• WHAT TO PRODUCE
Although the records contain pictures, only their text should be reproduced, exactly as written.

• EXTRACTED DATA

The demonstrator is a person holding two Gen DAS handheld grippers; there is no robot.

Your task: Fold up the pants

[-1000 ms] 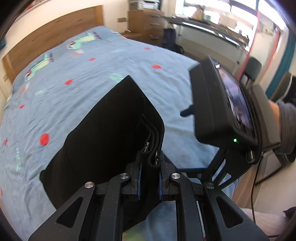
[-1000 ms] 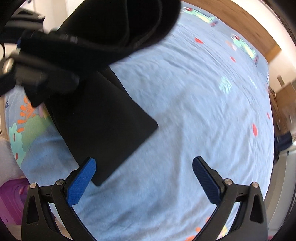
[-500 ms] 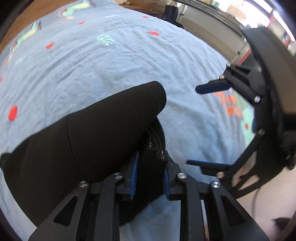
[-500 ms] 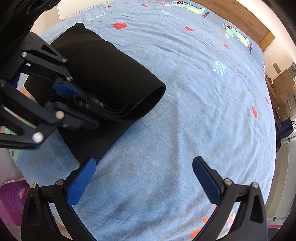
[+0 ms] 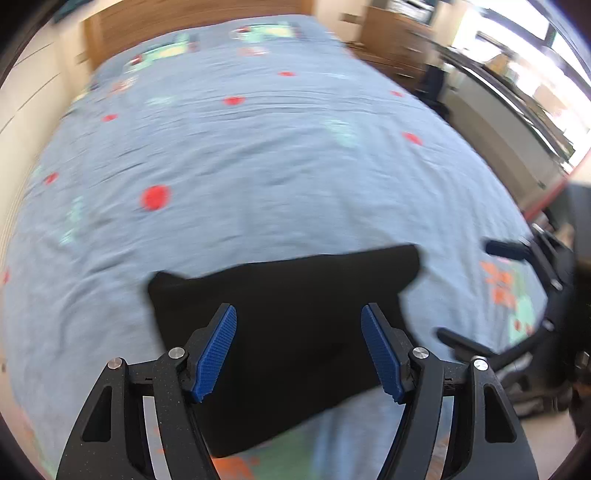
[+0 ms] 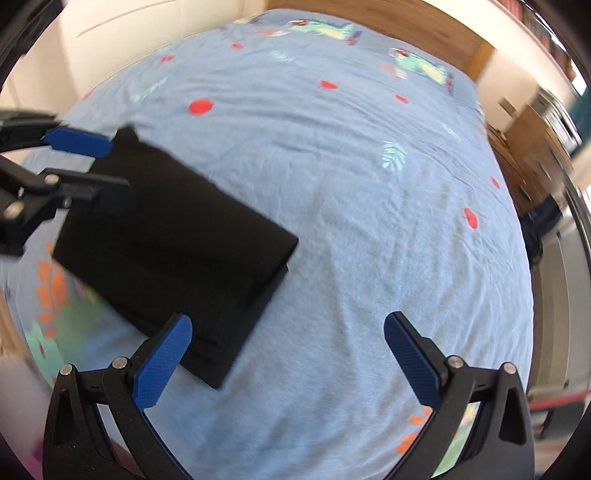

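Observation:
The black pants point(image 5: 288, 332) lie folded in a flat rectangle on the blue patterned bedspread point(image 5: 258, 166), near its front edge. My left gripper point(image 5: 297, 332) hovers just above them, its jaws opening, with the blue pads point(image 5: 218, 347) clear of the cloth. In the right wrist view the folded pants point(image 6: 173, 243) sit at the left, with layered edges showing at the near corner. The left gripper point(image 6: 92, 164) stands over their far left end. My right gripper point(image 6: 288, 328) is wide open above bare bedspread point(image 6: 369, 203) beside the pants, holding nothing; it also appears at the right of the left wrist view point(image 5: 469, 291).
A wooden headboard point(image 5: 192, 18) runs along the far end of the bed. A wooden dresser point(image 5: 395, 33) and a long desk under bright windows point(image 5: 517, 96) stand to the right. The bed's near edge point(image 5: 332, 443) lies just behind the pants.
The left gripper, earlier shut on the bunched pants and carrying them down, has let go and opened. The pants now lie flat and folded. The right gripper stayed open.

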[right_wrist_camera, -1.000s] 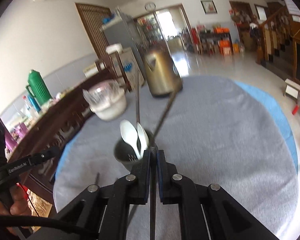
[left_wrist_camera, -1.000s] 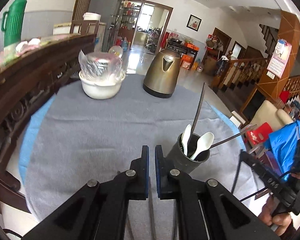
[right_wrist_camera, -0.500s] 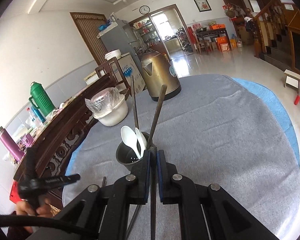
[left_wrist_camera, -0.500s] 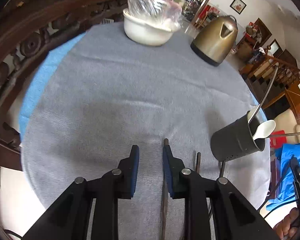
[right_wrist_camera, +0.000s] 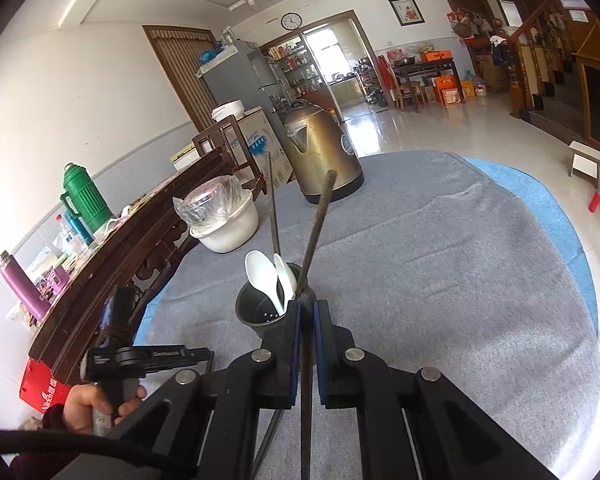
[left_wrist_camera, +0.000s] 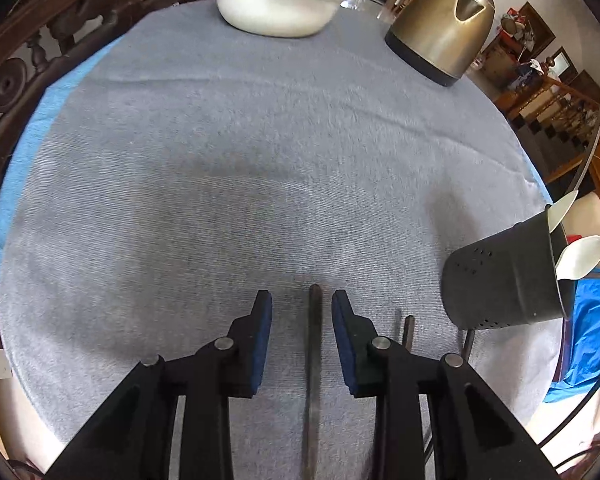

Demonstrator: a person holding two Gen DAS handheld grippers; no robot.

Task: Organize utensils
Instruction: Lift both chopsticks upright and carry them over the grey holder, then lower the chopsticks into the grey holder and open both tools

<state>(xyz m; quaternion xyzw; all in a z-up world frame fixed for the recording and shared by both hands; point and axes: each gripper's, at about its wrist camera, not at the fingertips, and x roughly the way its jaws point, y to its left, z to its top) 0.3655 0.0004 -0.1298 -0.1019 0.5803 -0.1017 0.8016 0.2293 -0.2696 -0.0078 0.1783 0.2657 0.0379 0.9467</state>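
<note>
My left gripper (left_wrist_camera: 300, 298) points down at the grey cloth and its jaws are opening. A dark chopstick (left_wrist_camera: 314, 320) lies on the cloth between the blue pads, and neither pad touches it. Two more chopsticks (left_wrist_camera: 409, 330) lie just to its right. The black utensil holder (left_wrist_camera: 504, 276) stands at the right with white spoons (left_wrist_camera: 582, 254) in it. My right gripper (right_wrist_camera: 307, 304) is shut on a dark chopstick (right_wrist_camera: 320, 216) that slants up over the holder (right_wrist_camera: 260, 314). White spoons (right_wrist_camera: 262, 276) and one upright chopstick (right_wrist_camera: 274, 216) stand in that holder.
A brass kettle (left_wrist_camera: 444, 24) and a white bowl (left_wrist_camera: 274, 8) covered with plastic stand at the far side of the round table. A carved wooden bench (right_wrist_camera: 112, 248) runs along the left. A hand (right_wrist_camera: 88, 404) holds the left gripper at the table's near left edge.
The left gripper has dropped toward the cloth and tipped downward, and its jaws went from shut to apart, now astride a lying chopstick. The right gripper kept its chopstick and hardly moved.
</note>
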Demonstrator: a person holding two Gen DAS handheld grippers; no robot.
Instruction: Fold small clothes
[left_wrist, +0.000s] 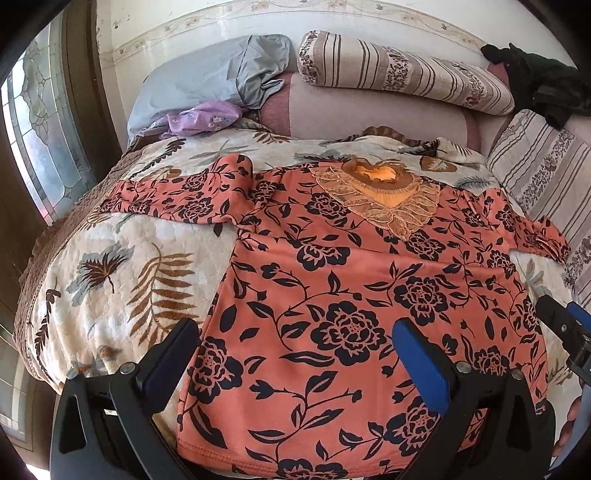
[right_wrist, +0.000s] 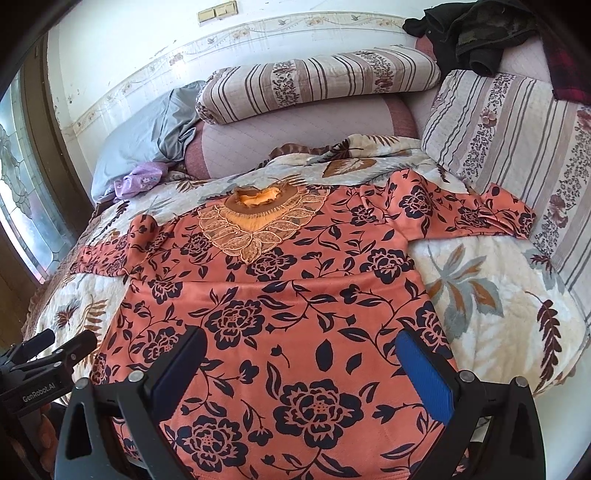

• ANSWER TO THIS TASK
The demonstrator is a person holding two Gen DAS handheld grippers; there is no robot.

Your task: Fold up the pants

[-1000 ms] 
[-1000 ms] 
[-500 ms] 
[-500 ms] 
[+0 ms] 
[+0 ms] 

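Observation:
The black pants point(image 5: 288, 332) lie folded in a flat rectangle on the blue patterned bedspread point(image 5: 258, 166), near its front edge. My left gripper point(image 5: 297, 332) hovers just above them, its jaws opening, with the blue pads point(image 5: 218, 347) clear of the cloth. In the right wrist view the folded pants point(image 6: 173, 243) sit at the left, with layered edges showing at the near corner. The left gripper point(image 6: 92, 164) stands over their far left end. My right gripper point(image 6: 288, 328) is wide open above bare bedspread point(image 6: 369, 203) beside the pants, holding nothing; it also appears at the right of the left wrist view point(image 5: 469, 291).
A wooden headboard point(image 5: 192, 18) runs along the far end of the bed. A wooden dresser point(image 5: 395, 33) and a long desk under bright windows point(image 5: 517, 96) stand to the right. The bed's near edge point(image 5: 332, 443) lies just behind the pants.
The left gripper, earlier shut on the bunched pants and carrying them down, has let go and opened. The pants now lie flat and folded. The right gripper stayed open.
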
[right_wrist_camera, -1.000s] 
[left_wrist_camera, -1.000s] 
[right_wrist_camera, -0.500s] 
[left_wrist_camera, -0.500s] 
[right_wrist_camera, +0.000s] 
[left_wrist_camera, +0.000s] 

Demonstrator: a person holding two Gen DAS handheld grippers; no robot.

Task: Organize utensils
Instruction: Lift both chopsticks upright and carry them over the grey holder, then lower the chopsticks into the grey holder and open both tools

<state>(xyz m; quaternion xyzw; all in a z-up world frame fixed for the recording and shared by both hands; point and axes: each gripper's, at about its wrist camera, not at the fingertips, and x roughly the way its jaws point, y to its left, z to its top) 0.3655 0.0004 -0.1298 -0.1019 0.5803 -0.1017 0.8016 0.2293 -0.2696 -0.0078 0.1783 0.2657 0.0379 0.9467</state>
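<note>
My left gripper (left_wrist_camera: 300, 298) points down at the grey cloth and its jaws are opening. A dark chopstick (left_wrist_camera: 314, 320) lies on the cloth between the blue pads, and neither pad touches it. Two more chopsticks (left_wrist_camera: 409, 330) lie just to its right. The black utensil holder (left_wrist_camera: 504, 276) stands at the right with white spoons (left_wrist_camera: 582, 254) in it. My right gripper (right_wrist_camera: 307, 304) is shut on a dark chopstick (right_wrist_camera: 320, 216) that slants up over the holder (right_wrist_camera: 260, 314). White spoons (right_wrist_camera: 262, 276) and one upright chopstick (right_wrist_camera: 274, 216) stand in that holder.
A brass kettle (left_wrist_camera: 444, 24) and a white bowl (left_wrist_camera: 274, 8) covered with plastic stand at the far side of the round table. A carved wooden bench (right_wrist_camera: 112, 248) runs along the left. A hand (right_wrist_camera: 88, 404) holds the left gripper at the table's near left edge.
The left gripper has dropped toward the cloth and tipped downward, and its jaws went from shut to apart, now astride a lying chopstick. The right gripper kept its chopstick and hardly moved.
</note>
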Demonstrator: a person holding two Gen DAS handheld grippers; no robot.
Instruction: Fold small clothes
[left_wrist, +0.000s] 
[right_wrist, +0.000s] 

The required output has been given in full.